Elena Francis, la influencer 'fake' que adoctrinaba en el franquismo: "Se barrió a la mujer republicana"
Ver más
No faltaban unos "trabajos forzados" por los que no recibían dinero alguno, "o apenas recibían", en palabras de Palau, "siempre dentro de ese patrón de mujer ideal de punto, bordado y confección". "Conforme avanzan las décadas se introduce mecanografía, secretariado, peluquería, pero siempre en la línea de ese estereotipo de lo que puede y debe hacer una mujer", detalla. Porque "una mujer que no pudiese ser buena esposa o buena madre, según la dictadura, no era útil", subraya Palau, debido a que las mujeres eran útiles en la medida en que podían ser madres y podían "traer nuevas personas al mundo, pero también en el futuro educar a esos adeptos del régimen".
"Por eso, una mala mujer no podría cumplir esa función", resume, lo cual las convertía, como bien dice el título de esta investigación, en Indignas hijas de su patria: "Una patria que no era de ellas, sino de otros, en masculino sobre todo, y toda transgresión de ese ideal de mujer perfecta, de mujer sumisa, abnegada, buena esposa, madre y cristiana, era peligrosa. Por eso se entendía incluso que esas mujeres estaban contaminadas y podían ser elementos contaminantes, por lo que había que aislarlas.

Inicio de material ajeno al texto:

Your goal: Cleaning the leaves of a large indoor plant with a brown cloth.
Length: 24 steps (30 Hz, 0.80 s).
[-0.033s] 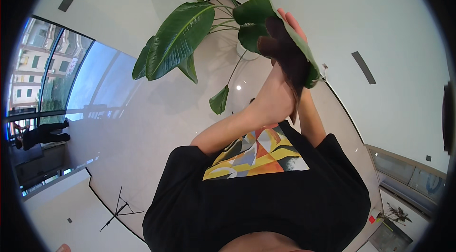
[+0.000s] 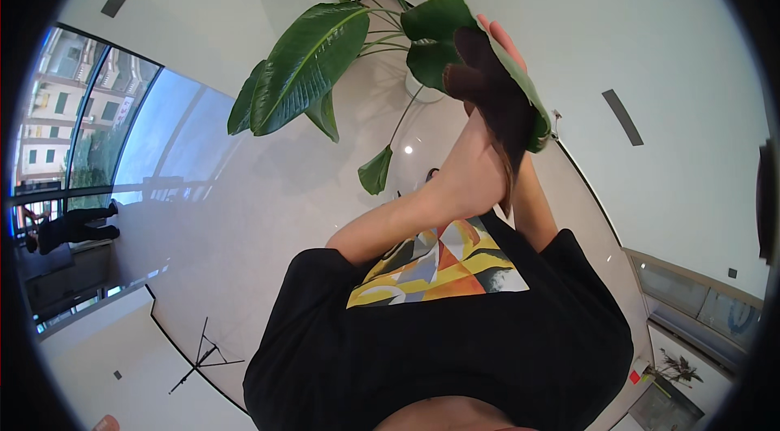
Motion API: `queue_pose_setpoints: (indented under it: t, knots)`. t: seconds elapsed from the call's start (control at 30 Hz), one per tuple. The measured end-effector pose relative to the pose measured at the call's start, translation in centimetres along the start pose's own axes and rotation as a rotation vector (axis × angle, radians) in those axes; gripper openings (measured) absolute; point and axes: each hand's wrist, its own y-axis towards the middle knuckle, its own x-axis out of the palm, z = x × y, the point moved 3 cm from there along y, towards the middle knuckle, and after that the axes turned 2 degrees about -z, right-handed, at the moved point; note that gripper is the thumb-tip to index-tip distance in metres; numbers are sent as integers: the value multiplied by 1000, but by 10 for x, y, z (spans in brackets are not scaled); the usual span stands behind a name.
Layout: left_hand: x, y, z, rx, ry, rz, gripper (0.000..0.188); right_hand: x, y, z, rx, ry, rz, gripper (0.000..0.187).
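Observation:
A large green leaf (image 2: 435, 17) of a potted plant stands in front of me. My left hand (image 2: 478, 159) is pressed against its face with a dark brown cloth (image 2: 505, 118). The cloth covers most of this hand and hides its fingers; a loose end hangs by the wrist. Behind the same leaf is my right hand (image 2: 508, 43), its visible fingers stretched straight against the underside, the palm hidden. Further broad leaves (image 2: 313, 65) spread to the left, and one small leaf (image 2: 375, 170) droops on a thin stem.
The white plant pot (image 2: 418, 90) stands on the pale glossy floor (image 2: 268, 203) near a white wall (image 2: 650, 41). At the left are a large window (image 2: 89, 106) and a person in dark clothes (image 2: 77, 229). A black tripod stand (image 2: 203, 359) is at the lower left.
My left hand and the brown cloth have shifted very slightly down and to the right over the leaf. My right hand stays behind it.

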Motion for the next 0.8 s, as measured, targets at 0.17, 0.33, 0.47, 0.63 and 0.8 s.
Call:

Y dentro de ese aislamiento había que castigarlas e intentar redimirlas". Todo un entramado que "no hubiera existido sin la iglesia", pues aunque el Patronato -que se estructuraba en una Junta Nacional con cincuenta juntas provinciales, con Carmen Polo como presidenta de honor- dependía del Ministerio de Justicia, el funcionamiento diario dependía de las monjas y esos conventos.
Durante los primeros años, por cierto, esta labor tiene un claro componente y de clase de perseguir a las mujeres republicanas, si bien las autoras han constatado que, conforme iba avanzando el tiempo y el Patronato "continúa sin que nadie le cuestione, desaparece esa cuestión de clase". De hecho, muchos de los testimonios que están saliendo ahora para contar su historia son de "mujeres de familias burguesas de los años setenta u ochenta, con lo que al final se convierte en algo transversal para controlar toda transgresión de ese modelo de mujer que se perseguía", detalla Palau, antes de que García lamente que si bien "obviamente" en la actualidad no hay una "institución que encierre a las mujeres por tener comportamientos que se alejen de la norma", la sombra de esta red carcelaria es aún alargada y su discurso, "aunque no tan fuerte, ha pervivido". "Según cómo actuemos seguimos siendo santas o putas. Ese discurso de eres santa o eres puta continúa a día de hoy", remata Palau.